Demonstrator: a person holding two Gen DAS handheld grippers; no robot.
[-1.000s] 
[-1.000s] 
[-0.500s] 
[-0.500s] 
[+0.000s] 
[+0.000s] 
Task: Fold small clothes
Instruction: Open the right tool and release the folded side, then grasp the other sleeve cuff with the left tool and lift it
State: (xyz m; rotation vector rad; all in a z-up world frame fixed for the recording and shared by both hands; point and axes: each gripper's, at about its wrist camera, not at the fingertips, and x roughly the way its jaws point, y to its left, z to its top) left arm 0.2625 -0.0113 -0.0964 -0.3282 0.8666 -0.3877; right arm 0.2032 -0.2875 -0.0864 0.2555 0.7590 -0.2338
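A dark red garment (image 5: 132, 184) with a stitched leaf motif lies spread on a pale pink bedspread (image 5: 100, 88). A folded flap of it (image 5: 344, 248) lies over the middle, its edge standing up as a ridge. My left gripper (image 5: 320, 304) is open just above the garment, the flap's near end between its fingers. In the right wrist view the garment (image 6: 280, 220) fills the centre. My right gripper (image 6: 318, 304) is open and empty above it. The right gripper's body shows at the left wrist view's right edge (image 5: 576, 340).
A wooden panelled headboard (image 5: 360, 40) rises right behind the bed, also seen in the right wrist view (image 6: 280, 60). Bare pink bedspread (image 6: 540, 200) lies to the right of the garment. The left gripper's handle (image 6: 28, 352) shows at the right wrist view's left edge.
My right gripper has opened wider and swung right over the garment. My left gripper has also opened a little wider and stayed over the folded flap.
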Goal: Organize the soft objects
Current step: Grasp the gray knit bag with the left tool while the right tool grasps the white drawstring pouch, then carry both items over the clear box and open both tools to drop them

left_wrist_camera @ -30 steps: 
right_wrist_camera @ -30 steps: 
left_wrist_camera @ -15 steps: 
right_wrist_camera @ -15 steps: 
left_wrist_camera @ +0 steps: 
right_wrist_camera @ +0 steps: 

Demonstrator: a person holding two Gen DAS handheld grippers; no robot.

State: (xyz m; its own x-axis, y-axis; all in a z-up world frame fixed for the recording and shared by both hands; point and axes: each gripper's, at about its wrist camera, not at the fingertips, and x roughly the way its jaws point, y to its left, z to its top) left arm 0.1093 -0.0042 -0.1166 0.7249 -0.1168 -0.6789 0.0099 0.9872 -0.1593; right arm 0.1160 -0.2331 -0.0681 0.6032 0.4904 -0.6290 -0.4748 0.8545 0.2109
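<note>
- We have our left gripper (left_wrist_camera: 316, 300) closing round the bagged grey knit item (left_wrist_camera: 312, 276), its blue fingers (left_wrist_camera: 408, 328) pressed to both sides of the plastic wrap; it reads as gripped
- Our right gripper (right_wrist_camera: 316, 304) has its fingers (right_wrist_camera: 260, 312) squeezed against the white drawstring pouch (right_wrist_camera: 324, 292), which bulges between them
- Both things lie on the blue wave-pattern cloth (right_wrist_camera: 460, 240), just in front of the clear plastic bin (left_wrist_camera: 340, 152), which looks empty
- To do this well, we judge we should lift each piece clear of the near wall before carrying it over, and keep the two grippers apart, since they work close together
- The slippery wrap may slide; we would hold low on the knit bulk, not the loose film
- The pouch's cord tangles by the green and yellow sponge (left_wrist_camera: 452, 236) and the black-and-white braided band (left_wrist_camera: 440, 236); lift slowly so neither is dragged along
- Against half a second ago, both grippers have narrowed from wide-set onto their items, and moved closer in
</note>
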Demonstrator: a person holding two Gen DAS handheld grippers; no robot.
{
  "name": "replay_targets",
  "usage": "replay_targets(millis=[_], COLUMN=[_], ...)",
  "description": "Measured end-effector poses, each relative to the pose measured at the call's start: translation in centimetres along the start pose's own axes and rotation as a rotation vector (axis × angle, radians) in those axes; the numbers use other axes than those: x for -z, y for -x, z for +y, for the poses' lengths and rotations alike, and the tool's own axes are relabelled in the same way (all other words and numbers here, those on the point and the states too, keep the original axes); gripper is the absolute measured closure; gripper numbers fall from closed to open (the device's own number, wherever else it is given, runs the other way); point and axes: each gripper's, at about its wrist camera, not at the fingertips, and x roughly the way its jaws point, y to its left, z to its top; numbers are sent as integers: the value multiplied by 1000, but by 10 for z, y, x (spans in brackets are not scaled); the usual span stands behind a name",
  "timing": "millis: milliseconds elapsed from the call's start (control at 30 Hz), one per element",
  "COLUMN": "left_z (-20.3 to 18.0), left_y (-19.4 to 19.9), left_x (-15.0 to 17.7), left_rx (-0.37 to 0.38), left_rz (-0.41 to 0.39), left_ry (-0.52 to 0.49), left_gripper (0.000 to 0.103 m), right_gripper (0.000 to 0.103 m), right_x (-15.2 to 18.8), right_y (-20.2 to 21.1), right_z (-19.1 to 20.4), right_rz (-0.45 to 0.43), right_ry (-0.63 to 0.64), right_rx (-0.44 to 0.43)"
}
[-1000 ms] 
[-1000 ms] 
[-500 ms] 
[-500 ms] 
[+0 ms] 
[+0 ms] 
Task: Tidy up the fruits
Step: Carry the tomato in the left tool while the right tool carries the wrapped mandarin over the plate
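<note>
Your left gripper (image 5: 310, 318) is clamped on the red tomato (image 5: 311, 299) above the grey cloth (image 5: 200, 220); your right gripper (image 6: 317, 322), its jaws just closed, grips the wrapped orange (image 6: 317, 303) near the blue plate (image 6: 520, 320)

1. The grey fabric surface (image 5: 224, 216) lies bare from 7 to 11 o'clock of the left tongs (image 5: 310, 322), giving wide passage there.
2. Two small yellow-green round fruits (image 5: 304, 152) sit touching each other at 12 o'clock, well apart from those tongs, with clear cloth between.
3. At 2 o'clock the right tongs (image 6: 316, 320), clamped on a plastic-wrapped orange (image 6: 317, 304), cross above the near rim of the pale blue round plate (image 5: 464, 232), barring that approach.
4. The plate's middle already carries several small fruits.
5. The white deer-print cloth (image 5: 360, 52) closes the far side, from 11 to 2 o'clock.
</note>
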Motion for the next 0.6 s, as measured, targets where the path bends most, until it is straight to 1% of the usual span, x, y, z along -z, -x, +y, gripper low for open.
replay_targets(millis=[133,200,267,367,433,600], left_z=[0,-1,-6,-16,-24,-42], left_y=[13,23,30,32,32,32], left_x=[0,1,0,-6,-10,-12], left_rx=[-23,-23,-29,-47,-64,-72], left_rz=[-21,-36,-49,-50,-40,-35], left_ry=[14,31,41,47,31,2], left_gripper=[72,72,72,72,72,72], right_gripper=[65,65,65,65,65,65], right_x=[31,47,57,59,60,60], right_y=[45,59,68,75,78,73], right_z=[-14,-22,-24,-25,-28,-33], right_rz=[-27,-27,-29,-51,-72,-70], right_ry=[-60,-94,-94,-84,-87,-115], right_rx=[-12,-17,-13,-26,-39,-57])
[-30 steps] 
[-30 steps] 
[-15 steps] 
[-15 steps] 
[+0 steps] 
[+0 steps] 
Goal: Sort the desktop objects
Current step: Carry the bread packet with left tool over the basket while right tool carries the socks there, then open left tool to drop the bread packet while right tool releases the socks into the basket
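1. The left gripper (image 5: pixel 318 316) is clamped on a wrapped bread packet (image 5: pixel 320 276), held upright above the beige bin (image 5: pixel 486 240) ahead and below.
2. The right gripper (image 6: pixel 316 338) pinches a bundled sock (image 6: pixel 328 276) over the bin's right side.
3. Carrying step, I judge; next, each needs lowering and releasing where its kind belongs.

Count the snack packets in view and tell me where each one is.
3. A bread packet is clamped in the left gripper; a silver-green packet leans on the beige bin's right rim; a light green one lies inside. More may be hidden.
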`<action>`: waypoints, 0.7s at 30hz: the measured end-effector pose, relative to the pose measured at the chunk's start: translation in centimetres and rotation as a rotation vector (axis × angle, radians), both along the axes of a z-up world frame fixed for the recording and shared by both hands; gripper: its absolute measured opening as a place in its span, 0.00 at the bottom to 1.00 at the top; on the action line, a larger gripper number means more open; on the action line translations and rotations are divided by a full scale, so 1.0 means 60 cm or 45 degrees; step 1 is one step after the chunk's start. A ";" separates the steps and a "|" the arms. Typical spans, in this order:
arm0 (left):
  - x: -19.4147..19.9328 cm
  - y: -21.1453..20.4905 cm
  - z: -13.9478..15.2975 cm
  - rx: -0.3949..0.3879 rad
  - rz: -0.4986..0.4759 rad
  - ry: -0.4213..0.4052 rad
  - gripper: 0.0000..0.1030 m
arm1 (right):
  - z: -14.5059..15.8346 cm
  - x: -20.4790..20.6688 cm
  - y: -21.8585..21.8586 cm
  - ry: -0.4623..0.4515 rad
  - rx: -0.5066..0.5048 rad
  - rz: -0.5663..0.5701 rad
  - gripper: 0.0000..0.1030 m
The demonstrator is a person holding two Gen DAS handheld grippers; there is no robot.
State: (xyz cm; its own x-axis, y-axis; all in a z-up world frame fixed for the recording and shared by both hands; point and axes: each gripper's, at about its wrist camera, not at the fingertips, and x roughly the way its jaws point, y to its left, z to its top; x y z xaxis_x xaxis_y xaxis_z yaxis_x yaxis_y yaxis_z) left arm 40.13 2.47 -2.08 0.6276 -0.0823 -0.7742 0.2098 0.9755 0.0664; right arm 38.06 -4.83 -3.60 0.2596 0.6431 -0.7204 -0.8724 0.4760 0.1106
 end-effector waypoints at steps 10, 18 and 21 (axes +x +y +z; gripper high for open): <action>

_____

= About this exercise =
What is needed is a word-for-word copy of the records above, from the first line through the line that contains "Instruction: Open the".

= Result of the exercise =
Demonstrator: a person holding two Gen DAS handheld grippers; no robot.
[-1.000s] 
[-1.000s] 
[-0.500s] 
[-0.500s] 
[+0.000s] 
[+0.000s] 
Task: Fold small clothes
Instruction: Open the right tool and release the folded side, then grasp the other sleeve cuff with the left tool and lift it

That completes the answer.